Reputation: 2519
I am trying to perform sentiment classification using Keras. I am trying to do this using a basic neural network (no RNN or other more complex type). However when I run the script I see no increase in accuracy during training/evaluation. I am guessing I am setting up the output layer incorrectly but I am not sure of that. y_train
is a list [1,2,3,1,2,4,5]
(5 different labels) containing the targets belonging to the features in X_train_seq_padded
. The setup is as follows:
padding_len = 24 # len of each tokenized sentence
neurons = 16 # 2/3 the length of the text that is padded
model = Sequential()
model.add(Dense(neurons, input_dim = padding_len, activation = 'relu', name = 'hidden-1'))
model.add(Dense(neurons, activation = 'relu', name = 'hidden-2'))
model.add(Dense(neurons, activation = 'relu', name = 'hidden-3'))
model.add(Dense(1, activation = 'sigmoid', name = 'output_layer'))
model.compile(optimizer = 'adam', loss = 'categorical_crossentropy', metrics=['accuracy'])
callbacks = [EarlyStopping(monitor = 'accuracy', patience = 5, mode = 'max')]

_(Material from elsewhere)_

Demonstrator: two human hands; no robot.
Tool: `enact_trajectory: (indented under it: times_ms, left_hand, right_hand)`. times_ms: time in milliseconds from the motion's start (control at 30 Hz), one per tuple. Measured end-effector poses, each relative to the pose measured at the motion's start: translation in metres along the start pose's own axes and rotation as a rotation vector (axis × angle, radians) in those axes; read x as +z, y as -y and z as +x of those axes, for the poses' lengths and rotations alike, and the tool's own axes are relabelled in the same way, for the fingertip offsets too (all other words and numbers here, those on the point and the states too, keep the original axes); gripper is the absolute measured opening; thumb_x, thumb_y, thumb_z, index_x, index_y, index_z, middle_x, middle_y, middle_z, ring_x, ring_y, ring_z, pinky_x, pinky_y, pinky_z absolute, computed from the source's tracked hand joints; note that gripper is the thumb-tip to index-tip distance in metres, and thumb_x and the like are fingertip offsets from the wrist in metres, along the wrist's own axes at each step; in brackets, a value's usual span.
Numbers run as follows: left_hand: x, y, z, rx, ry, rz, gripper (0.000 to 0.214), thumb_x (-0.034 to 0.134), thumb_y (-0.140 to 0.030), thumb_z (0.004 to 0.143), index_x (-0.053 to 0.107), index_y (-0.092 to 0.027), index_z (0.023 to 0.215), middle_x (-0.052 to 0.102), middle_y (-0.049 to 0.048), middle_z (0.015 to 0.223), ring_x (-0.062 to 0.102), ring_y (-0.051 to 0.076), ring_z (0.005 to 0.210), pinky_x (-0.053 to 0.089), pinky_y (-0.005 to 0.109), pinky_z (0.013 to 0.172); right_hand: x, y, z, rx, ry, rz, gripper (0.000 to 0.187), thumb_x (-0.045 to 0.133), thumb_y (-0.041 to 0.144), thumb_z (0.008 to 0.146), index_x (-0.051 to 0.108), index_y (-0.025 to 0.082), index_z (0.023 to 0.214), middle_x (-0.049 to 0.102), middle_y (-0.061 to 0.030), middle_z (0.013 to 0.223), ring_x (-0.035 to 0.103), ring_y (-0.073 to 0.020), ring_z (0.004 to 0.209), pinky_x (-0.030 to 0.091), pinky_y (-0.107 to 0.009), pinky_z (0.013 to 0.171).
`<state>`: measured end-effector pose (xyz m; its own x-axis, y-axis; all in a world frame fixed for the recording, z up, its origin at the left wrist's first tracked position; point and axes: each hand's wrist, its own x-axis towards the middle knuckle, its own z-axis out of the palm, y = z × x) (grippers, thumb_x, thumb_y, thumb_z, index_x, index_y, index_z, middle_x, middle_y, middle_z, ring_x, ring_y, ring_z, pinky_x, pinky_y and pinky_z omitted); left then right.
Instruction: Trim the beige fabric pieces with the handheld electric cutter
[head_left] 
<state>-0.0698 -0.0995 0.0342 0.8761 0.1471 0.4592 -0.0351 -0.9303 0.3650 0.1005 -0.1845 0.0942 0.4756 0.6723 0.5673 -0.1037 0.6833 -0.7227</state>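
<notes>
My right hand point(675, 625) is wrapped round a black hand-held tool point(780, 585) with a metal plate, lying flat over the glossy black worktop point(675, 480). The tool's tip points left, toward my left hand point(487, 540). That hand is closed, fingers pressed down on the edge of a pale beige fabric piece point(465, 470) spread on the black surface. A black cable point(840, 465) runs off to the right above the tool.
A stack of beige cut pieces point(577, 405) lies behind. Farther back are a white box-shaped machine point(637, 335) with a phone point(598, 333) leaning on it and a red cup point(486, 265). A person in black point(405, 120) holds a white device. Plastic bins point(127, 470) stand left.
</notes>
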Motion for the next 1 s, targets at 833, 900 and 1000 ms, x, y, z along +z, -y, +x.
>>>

history = model.fit(X_train_seq_padded, y_train, epochs = 100, batch_size = 64, callbacks = callbacks)
Upvotes: 1
Views: 287
Reputation: 17219
First of all, in your above set up if you choose sigmoid
in your last layer activation function which generally uses for binary classification or multi-label classification then, the loss function should be binary_crossentropy
.
But if your labels are represented multi-class and transformed into one-hot encoded then your last layer should be Dense(num_classes, activations='softmax')
and the loss function would be categorical_crossentropy
.
But if you don't transform your multi-class label but integer then your last layer and loss function should be
Dense(num_classes) # with logits
SparseCategoricalCrossentropy(from_logits= True)
Or, (@Frightera)
Dense(num_classes, activation='softmax') # with probabilities
SparseCategoricalCrossentropy(from_logits=False)
Upvotes: 1